Gouvernance en Wallonie : réforme ou fièvre électoraliste ?

Les affaires politico-judiciaires au sein des structures parapubliques locales ont mis la transparence au centre du jeu politique. À quelques mois des élections communales et provinciales, l’exécutif wallon a voulu frapper vite et fort, au risque de jeter le bébé avec l’eau du bain... [Un article de Monasbl.be]

Après des années de laisser-faire et de dérives au sein des structures parapubliques locales en Wallonie (création à tout-va d’intercommunales et d’ASBL paracommunales « coquilles vides », mise en place de conseils d’administration XXL, course au cumul de mandats, rémunérations excessives, copinages et parachutages politiques, favoritisme, etc.), on attendait légitimement une réponse rapide et un changement de cap radical de la part des exécutifs à tous les échelons.
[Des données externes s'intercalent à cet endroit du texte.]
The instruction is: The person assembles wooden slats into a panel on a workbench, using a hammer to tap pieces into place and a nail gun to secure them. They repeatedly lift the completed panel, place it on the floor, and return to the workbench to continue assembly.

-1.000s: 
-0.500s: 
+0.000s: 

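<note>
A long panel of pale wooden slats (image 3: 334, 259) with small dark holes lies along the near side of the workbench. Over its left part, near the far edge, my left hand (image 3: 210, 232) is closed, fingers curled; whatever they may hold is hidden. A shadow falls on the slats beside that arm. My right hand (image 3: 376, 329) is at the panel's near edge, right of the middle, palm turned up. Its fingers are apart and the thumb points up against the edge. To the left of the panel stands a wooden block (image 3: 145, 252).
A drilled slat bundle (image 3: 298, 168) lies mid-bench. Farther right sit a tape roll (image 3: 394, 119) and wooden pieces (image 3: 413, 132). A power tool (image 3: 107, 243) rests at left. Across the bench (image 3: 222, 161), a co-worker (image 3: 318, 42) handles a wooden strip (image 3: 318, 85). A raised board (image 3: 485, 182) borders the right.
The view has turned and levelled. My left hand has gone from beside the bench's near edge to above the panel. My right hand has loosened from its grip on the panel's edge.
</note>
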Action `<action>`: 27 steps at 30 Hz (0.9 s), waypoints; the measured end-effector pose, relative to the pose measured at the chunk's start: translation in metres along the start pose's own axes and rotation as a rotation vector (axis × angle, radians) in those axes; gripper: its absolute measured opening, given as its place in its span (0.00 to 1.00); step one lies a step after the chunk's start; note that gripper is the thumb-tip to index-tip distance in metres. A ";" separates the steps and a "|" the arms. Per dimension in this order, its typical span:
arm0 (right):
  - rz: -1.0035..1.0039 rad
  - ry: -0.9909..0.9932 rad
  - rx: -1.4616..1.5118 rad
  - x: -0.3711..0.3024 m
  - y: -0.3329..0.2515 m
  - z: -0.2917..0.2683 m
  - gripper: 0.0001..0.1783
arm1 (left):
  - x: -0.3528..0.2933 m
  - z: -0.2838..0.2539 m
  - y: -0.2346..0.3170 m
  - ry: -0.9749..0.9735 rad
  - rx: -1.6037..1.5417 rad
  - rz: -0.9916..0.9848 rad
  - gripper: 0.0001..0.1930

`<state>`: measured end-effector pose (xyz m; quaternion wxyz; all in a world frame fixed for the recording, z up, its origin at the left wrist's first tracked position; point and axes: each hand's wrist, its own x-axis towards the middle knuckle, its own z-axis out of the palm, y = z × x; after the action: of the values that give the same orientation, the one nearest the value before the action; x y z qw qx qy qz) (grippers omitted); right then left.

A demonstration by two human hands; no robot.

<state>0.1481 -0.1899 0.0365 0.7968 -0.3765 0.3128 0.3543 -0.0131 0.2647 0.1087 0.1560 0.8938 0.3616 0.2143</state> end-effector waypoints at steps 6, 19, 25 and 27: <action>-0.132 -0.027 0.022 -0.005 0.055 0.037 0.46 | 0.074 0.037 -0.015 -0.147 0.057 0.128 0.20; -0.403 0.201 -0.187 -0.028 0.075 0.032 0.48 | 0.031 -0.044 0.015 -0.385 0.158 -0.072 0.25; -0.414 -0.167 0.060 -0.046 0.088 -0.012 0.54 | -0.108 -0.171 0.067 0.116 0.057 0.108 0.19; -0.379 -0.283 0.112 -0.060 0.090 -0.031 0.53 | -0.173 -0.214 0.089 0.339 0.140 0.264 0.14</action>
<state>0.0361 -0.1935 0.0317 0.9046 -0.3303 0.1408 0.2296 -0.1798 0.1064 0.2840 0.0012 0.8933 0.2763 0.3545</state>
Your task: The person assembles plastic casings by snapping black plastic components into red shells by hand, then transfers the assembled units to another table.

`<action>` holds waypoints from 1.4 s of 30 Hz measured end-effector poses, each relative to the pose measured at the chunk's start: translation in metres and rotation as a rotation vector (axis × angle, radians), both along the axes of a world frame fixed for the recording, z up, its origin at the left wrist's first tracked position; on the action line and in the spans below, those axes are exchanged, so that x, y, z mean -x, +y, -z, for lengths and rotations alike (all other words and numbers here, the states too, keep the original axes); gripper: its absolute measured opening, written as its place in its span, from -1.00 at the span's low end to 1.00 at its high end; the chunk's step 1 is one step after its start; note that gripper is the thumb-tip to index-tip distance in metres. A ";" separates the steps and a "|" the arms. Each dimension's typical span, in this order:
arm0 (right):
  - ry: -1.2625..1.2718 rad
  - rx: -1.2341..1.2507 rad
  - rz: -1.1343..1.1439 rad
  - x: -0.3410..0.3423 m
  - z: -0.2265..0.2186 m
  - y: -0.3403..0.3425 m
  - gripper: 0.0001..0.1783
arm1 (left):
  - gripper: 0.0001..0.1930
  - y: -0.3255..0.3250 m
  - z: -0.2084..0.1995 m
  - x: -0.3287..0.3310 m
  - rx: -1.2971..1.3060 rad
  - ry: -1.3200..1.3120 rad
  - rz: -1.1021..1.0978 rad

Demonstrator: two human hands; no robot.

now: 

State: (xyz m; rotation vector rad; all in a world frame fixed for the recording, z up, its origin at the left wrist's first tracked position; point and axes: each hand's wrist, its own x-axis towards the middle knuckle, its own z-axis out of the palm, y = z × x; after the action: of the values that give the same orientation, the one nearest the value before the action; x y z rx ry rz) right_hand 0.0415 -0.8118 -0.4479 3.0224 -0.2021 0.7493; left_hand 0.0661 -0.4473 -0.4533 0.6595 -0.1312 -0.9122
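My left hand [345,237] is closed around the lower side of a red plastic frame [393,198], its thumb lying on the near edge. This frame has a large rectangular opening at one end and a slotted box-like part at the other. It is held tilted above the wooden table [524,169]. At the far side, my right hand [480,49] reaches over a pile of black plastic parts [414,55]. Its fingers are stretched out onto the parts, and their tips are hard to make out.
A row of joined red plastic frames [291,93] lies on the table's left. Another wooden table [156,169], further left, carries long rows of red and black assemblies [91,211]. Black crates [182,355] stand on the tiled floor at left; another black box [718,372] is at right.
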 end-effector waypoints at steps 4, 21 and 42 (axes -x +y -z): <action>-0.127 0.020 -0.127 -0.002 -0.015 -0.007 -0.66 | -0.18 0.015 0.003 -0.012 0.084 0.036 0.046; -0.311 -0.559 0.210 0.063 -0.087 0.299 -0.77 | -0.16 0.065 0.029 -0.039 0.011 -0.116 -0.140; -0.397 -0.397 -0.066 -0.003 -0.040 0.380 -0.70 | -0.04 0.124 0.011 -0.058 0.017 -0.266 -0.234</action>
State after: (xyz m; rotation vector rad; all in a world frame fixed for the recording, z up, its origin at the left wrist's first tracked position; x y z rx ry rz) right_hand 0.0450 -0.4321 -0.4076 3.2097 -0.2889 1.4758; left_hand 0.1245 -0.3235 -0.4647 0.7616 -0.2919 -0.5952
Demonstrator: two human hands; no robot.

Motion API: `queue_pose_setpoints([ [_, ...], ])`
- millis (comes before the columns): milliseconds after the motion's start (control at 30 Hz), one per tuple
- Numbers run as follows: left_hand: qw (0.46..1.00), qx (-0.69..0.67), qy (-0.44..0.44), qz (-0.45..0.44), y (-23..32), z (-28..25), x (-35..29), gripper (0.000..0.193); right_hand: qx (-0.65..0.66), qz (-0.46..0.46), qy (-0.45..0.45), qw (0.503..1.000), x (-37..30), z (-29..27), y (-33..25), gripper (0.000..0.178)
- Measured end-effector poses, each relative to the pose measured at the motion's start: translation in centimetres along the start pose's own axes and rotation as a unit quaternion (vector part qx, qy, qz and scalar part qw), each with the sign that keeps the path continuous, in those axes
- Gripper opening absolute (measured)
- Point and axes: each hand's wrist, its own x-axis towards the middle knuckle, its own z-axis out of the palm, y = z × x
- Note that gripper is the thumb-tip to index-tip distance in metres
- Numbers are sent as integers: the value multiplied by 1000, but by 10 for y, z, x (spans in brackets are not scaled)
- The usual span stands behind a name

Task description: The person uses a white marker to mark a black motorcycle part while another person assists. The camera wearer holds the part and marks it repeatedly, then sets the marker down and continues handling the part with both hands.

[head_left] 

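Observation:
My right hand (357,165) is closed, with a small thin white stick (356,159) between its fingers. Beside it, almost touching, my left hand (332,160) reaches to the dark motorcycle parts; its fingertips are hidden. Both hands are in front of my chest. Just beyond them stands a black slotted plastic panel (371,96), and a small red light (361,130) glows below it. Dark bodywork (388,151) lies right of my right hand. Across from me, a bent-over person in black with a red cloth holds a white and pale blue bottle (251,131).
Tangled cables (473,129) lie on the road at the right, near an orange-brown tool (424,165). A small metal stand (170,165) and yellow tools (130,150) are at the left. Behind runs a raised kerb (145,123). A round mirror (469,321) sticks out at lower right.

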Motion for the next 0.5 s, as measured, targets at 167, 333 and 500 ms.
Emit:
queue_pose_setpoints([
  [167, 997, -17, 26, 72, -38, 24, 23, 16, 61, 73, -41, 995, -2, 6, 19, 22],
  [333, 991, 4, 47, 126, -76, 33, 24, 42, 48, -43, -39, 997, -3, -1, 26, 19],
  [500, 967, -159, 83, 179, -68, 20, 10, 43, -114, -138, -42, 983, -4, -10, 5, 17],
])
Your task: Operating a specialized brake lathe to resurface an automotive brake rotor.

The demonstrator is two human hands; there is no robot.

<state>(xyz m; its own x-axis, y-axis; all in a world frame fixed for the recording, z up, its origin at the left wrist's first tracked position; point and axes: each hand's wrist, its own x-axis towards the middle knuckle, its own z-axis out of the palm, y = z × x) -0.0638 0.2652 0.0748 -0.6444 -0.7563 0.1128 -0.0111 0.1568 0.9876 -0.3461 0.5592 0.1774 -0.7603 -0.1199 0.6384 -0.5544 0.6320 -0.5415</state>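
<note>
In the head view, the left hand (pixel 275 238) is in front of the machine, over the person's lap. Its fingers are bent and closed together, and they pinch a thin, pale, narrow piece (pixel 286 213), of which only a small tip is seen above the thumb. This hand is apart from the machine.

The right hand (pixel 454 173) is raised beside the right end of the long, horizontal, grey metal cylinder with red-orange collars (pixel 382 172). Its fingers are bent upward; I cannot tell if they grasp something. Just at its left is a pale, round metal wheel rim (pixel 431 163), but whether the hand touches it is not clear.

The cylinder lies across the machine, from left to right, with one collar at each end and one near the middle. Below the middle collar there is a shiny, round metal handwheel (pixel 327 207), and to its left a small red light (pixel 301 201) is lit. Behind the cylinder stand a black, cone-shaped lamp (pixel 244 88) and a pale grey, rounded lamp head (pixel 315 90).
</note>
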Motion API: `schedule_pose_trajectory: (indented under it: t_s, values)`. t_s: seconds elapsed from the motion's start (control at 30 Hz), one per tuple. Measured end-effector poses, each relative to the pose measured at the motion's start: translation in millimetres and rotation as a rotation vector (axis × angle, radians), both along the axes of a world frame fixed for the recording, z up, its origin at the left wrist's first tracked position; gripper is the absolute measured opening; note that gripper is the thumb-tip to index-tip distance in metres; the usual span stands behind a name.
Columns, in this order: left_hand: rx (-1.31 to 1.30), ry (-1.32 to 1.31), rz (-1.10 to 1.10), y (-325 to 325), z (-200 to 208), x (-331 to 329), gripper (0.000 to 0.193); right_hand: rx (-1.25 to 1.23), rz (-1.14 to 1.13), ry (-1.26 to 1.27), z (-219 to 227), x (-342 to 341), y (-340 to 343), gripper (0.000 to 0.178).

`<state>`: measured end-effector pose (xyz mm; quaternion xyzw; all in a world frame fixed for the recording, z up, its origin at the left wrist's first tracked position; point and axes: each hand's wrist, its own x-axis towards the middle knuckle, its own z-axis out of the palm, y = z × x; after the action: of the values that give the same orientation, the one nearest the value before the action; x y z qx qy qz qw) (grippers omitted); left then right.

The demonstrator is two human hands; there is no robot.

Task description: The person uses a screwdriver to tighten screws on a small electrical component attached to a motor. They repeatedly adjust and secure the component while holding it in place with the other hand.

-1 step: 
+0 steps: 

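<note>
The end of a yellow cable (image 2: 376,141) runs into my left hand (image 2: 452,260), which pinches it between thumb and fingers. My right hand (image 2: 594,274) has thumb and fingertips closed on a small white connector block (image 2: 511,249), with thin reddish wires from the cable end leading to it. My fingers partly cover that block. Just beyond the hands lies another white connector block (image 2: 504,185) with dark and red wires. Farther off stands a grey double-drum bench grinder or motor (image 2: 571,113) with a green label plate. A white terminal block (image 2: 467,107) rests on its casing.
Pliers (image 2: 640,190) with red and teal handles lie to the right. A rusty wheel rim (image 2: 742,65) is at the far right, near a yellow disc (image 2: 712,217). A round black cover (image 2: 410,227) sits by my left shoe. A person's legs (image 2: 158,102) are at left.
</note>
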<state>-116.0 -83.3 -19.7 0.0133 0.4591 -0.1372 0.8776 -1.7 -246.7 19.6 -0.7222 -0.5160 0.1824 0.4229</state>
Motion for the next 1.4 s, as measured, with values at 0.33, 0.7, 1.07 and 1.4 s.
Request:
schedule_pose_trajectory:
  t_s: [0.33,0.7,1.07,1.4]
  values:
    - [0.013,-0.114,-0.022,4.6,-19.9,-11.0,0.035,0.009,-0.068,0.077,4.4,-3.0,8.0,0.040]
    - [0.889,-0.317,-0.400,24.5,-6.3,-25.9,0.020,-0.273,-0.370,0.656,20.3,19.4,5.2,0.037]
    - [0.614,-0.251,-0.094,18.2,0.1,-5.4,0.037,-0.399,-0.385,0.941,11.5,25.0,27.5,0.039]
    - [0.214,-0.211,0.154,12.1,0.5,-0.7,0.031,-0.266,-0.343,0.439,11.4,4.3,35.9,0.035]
Le parlement wallon a ainsi adopté le décret du gouvernement sur la nouvelle gouvernance dans le secteur public en mars dernier. Trois mois plus tard, comme le révèle Le Soir Plus, sa mise en œuvre se fait dans la douleur et suscite de nombreuses critiques.

De la vitesse à la précipitation

Avant même le contenu du décret, c’est le train d’enfer imposé aux autorités locales, et aux ASBL, régies et intercommunales dans leur giron, pour se mettre en ordre qui laisse pantois.

Réponses politiques aux différents scandales ou conflits d’intérêts impliquant des mandataires publics dans des structures liées aux pouvoirs publics (Publifin, Centre d’informatique du Hainaut, ISPPC, etc.), les dispositions du décret en matière de gouvernance locale doivent impérativement être appliquées d’ici le 30 juin (à minuit). Or, il faut rappeler que :

• le texte est entré en vigueur assez tard, le 24 mai 2018 (soit à peine un mois avant la date butoir), d’une part ;

• la concrétisation des règles en matière de rémunérations, d’incompatibilités ou de contrôle, ainsi que la mise en conformité des statuts de ces organismes paralocaux et le renouvellement de leurs instances qui en découlent, exigent un minimum de préparation, d’autre part.

En effet, il y a du pain sur la planche. En outre, il s’agit de ne pas se louper sur le plan juridique :

• la révision des statuts et leur publication ;

• la convocation et l’organisation des assemblées générales ;

• le renouvellement des CA, après dégraissage, et la désignation des administrateurs qui impliquent de faire des choix et de mettre les bonnes personnes aux bonnes places en termes de compétences.

Sans compter les équilibres politiques à respecter dans les instances de décision de toutes ces entités.

Frapper vite et fort, mais pas forcément juste...

L’application du décret met en évidence une série d’incohérences et de failles.

À quelques mois d’un retour aux urnes, on a voulu montrer aux citoyens (plutôt aux électeurs) qu’on savait poser des actes forts, au détriment de la préparation.